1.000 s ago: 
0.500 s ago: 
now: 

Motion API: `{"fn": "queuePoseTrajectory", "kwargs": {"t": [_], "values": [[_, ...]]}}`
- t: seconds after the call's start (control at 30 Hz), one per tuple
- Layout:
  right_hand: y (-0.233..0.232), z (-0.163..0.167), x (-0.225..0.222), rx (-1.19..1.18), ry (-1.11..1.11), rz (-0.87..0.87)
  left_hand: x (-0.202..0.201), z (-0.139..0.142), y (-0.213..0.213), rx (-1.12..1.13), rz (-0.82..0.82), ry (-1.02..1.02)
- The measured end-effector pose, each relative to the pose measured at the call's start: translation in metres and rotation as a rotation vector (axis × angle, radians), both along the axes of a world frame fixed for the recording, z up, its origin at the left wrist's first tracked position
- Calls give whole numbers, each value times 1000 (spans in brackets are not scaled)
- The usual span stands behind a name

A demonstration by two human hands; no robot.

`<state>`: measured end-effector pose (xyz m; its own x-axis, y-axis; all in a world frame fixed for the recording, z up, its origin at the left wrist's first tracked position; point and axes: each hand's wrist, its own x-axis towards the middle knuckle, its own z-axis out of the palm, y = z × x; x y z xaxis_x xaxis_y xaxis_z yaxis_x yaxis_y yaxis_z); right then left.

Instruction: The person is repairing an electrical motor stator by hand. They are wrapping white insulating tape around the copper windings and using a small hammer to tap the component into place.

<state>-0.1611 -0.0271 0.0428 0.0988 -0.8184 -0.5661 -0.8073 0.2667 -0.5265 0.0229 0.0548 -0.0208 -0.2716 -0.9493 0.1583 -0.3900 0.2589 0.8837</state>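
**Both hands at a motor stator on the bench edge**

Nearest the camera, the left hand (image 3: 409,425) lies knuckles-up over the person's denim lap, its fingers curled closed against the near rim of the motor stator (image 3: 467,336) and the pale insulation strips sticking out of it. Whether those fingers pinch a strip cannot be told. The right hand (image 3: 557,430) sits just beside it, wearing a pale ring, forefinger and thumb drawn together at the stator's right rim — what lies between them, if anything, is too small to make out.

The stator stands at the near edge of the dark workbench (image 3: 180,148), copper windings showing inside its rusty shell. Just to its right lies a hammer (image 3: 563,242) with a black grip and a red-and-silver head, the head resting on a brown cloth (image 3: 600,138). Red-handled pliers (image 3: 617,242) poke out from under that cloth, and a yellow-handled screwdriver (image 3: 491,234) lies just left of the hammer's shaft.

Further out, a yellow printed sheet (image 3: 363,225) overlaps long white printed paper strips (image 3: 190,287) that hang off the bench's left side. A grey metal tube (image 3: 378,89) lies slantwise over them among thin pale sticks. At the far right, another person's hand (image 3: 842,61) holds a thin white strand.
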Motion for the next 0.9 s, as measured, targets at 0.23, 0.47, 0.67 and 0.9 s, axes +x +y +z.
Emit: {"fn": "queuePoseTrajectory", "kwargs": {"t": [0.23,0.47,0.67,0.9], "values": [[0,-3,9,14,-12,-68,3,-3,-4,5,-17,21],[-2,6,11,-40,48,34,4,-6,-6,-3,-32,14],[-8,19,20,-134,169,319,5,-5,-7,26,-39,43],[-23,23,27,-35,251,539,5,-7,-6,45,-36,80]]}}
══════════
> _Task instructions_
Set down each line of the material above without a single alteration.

> _Problem solution_
1.000 s ago: 
0.500 s ago: 
now: 

Motion API: `{"fn": "queuePoseTrajectory", "kwargs": {"t": [_], "values": [[_, ...]]}}`
- t: seconds after the call's start (control at 30 Hz), one per tuple
- Layout:
  right_hand: y (-0.233..0.232), z (-0.163..0.167), x (-0.225..0.222), rx (-1.19..1.18), ry (-1.11..1.11), rz (-0.87..0.87)
  left_hand: x (-0.202..0.201), z (-0.139..0.142), y (-0.213..0.213), rx (-1.12..1.13), rz (-0.82..0.82), ry (-1.02..1.02)
- The measured end-effector pose, each relative to the pose measured at the call's start: translation in metres and rotation as a rotation vector (axis × angle, radians), both along the axes of a world frame fixed for the recording, z up, its origin at the left wrist's first tracked position
- Calls give whole numbers, each value times 1000 (spans in brackets are not scaled)
- The usual span stands behind a name

A demonstration by two human hands; no robot.

`<state>`: measured end-effector pose (xyz m; its own x-axis, y-axis; all in a world frame fixed for the recording, z up, its origin at the left wrist's first tracked position; point and axes: each hand's wrist, its own x-axis towards the middle knuckle, its own z-axis out of the palm, y = z × x; x y z xaxis_x xaxis_y xaxis_z yaxis_x yaxis_y yaxis_z); right then left.

Instruction: The person is repairing an electrical motor stator by hand. They are wrapping white insulating tape around the copper windings and using a small hammer to tap the component into place.

<state>-0.1611 -0.0271 0.0428 0.0988 -0.8184 -0.5661 -0.8073 0.2667 -0.5265 0.0229 0.0548 -0.0208 -0.2716 -0.9493 0.1583 -0.3900 0.2589 0.8837</state>
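**Both hands at a motor stator on the bench edge**

Nearest the camera, the left hand (image 3: 409,425) lies knuckles-up over the person's denim lap, its fingers curled closed against the near rim of the motor stator (image 3: 467,336) and the pale insulation strips sticking out of it. Whether those fingers pinch a strip cannot be told. The right hand (image 3: 557,430) sits just beside it, wearing a pale ring, forefinger and thumb drawn together at the stator's right rim — what lies between them, if anything, is too small to make out.

The stator stands at the near edge of the dark workbench (image 3: 180,148), copper windings showing inside its rusty shell. Just to its right lies a hammer (image 3: 563,242) with a black grip and a red-and-silver head, the head resting on a brown cloth (image 3: 600,138). Red-handled pliers (image 3: 617,242) poke out from under that cloth, and a yellow-handled screwdriver (image 3: 491,234) lies just left of the hammer's shaft.

Further out, a yellow printed sheet (image 3: 363,225) overlaps long white printed paper strips (image 3: 190,287) that hang off the bench's left side. A grey metal tube (image 3: 378,89) lies slantwise over them among thin pale sticks. At the far right, another person's hand (image 3: 842,61) holds a thin white strand.
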Motion for the next 0.9 s, as measured, targets at 0.23, 0.47, 0.67 and 0.9 s, axes +x +y +z.
Emit: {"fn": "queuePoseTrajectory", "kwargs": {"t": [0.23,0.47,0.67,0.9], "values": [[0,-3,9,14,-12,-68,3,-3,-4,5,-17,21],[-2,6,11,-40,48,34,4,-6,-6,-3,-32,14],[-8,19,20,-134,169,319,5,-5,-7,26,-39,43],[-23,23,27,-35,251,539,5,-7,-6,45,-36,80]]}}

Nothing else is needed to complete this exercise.